Working Group 2 - Research and networking in neuromodulation
Initiated by Lorena Chanes & Jerome Brunelin
Leaders: to be determined
Aim: Non-invasive brain stimulation (NiBS) techniques, such as repetitive transcranial magnetic stimulation (rTMS) and transcranial electric stimulation, including direct current and alternating current stimulation (tDCS, tACS), allow to modulate neuronal excitability, oscillatory activity, and to boost cortical functions, hereby possibly offering a therapeutic potential to cure or slow down the progression of several neuropsychiatric disorders.
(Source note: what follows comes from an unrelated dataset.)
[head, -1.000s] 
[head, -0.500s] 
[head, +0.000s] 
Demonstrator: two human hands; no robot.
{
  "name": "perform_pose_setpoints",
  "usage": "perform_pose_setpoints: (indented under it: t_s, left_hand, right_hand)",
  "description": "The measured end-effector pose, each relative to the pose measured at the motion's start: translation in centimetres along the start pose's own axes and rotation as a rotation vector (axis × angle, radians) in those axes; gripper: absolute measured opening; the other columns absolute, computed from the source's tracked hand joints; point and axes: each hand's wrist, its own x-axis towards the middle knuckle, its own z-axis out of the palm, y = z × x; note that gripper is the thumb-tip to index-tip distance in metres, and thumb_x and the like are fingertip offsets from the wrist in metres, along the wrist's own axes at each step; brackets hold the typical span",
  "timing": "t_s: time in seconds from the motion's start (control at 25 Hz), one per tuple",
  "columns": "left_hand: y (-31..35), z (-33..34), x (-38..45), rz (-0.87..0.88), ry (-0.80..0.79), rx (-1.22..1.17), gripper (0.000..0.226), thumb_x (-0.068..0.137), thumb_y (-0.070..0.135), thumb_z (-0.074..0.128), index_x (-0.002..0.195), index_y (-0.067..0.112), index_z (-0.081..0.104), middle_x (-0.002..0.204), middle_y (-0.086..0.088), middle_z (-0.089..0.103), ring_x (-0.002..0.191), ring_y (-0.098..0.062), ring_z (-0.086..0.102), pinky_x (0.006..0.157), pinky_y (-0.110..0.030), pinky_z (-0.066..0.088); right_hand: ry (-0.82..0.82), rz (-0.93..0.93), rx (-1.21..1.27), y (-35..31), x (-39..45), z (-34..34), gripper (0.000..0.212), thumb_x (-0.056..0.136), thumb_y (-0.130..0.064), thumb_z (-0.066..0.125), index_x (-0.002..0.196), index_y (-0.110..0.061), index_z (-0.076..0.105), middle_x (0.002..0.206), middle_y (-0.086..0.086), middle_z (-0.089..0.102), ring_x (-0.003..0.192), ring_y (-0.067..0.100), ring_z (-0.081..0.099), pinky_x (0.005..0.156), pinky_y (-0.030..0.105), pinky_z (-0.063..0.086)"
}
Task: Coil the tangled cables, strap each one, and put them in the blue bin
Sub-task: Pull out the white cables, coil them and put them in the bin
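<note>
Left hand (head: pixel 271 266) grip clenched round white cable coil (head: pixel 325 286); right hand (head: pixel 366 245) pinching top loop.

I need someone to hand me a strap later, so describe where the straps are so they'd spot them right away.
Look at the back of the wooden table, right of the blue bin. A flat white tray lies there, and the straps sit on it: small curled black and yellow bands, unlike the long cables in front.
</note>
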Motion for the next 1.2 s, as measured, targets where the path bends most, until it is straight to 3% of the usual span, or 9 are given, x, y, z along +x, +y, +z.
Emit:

However, several subject-specific factors, for example, anatomical and physiological differences, age, gender, brain state before and during stimulation, and also methodological factors, such as the type of task applied in combination with the stimulation, can confound the effects of stimulation. It is also not clear, which are the best biomarkers (or combination of biomarkers) to target the efficacy of a given stimulation. Researchers (e.g. in applied mathematics and computational neuroscience), who develop brain stimulation models, are rarely in close contact with clinical centers implanting and programming NS devices in patients. The former design models are motivated by pre-clinical experimental results, but rarely target the needs or take into account the constraints of real-world clinical applications. This disconnect is likely a major contributor to the limited translation of modeling and pre-clinical results to therapeutic benefit in patients. By sharing problems, insights, and experiences across these disciplines and researchers, we hope to foster future collaborations and participation in internationally funded projects.